It's amazing to me how many drug law reformers believe that the treatment of 'mental illness' has not been negatively affected by prohibition. Why? Because they believe that modern science has found the answer to depression. They seem to believe that Big Pharma has just happened to find the one cure that works -- and that it's just a coincidence that the US Government has happened to outlaw all of the thousands of possible alternatives to that cure.
So Carl Hart tells us in 'Drug Use for Grownups' that illegal drugs are not for depressive folks like myself, but rather that I should keep taking my meds1. Jim Hogshire agrees: in fact, he considers those who reject Prozac as tantamount to imbeciles who are opposed to the progress of science2. Rick Doblin at Maps3 joins the folks at the Heffter Institute4 in staging studies for what they call 'treatment resistant depression,' the implication being that depression has been adequately handled by science, but that there are still depressed people out there whose biochemistries do not recognize a good thing when they see it, just as 30% of Americans cannot drink milk due to lactose intolerance.
In attempting to convince others that these attitudes are wrong (indeed philosophically crazy, if the truth be told), I would first point out that there is huge money invested in the business of cultivating these very attitudes. Read 'Anatomy of an Epidemic'5 for an account of how Big Pharma pays doctors to endorse products (and attitudes toward 'meds') on shows like Oprah Winfrey.

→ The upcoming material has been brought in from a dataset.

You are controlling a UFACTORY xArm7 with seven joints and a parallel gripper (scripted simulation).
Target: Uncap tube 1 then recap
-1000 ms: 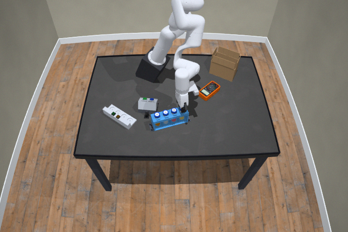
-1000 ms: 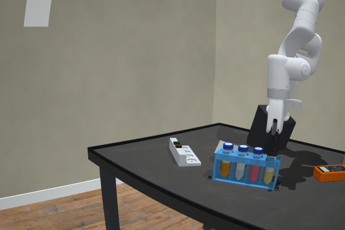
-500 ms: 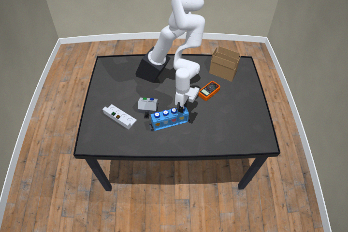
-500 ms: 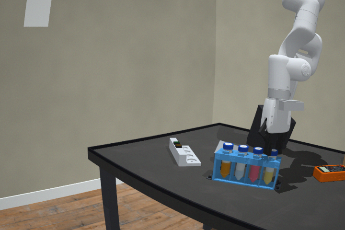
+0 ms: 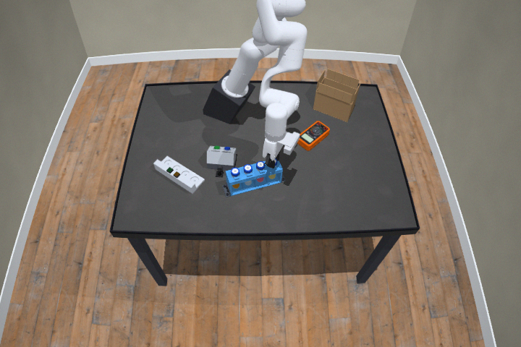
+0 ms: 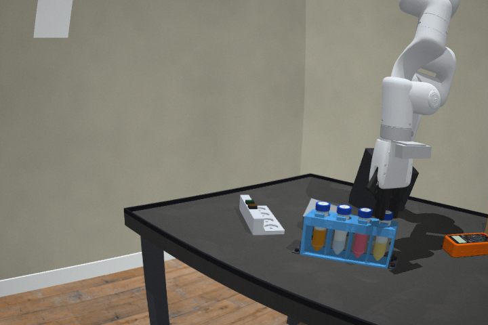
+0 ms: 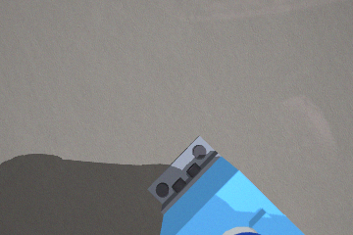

Such propaganda has helped create the drug apartheid of which Julian Buchanan writes, which encourages us to see two distinct classes of substances in the world: meds (made scientifically and so blessed) and drugs (made by nature and/or God knows whom and so cursed)6. Whitaker also shows how SSRIs seem to cause the very imbalances that they are supposed to be correcting. For further on these topics, see the writings of Julie Holland7, Irving Kirsch8.

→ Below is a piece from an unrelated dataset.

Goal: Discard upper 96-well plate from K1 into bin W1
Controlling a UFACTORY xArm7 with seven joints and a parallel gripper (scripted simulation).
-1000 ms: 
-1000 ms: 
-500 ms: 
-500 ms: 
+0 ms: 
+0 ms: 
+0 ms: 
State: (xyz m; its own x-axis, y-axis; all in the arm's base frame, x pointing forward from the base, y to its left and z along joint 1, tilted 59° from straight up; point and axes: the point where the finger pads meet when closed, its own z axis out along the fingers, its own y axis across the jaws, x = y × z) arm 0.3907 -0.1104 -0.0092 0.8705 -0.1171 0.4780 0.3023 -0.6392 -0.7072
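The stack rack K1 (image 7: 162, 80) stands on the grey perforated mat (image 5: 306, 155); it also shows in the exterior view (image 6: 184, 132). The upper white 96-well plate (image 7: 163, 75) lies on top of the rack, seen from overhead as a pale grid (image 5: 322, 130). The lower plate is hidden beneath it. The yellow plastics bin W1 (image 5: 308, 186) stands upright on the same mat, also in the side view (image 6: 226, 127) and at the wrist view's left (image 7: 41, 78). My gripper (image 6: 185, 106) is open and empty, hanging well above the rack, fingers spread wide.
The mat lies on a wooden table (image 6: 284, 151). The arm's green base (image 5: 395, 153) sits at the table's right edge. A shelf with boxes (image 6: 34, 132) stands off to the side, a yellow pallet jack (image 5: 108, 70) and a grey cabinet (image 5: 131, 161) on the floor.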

But one way to evaluate a paradigm, like the materialist ideology of drug use, is to look at its results. If a paradigm leads to absurd results then the paradigm is surely flawed.
And what are the results of the materialist paradigm about drug use?
1) Today we will fry the brains of the depressed and yet we will not let them cheer themselves up with drugs like MDMA, or coca, or opium, or the hundreds of psychoactive medicines created by Alexander Shulgin9.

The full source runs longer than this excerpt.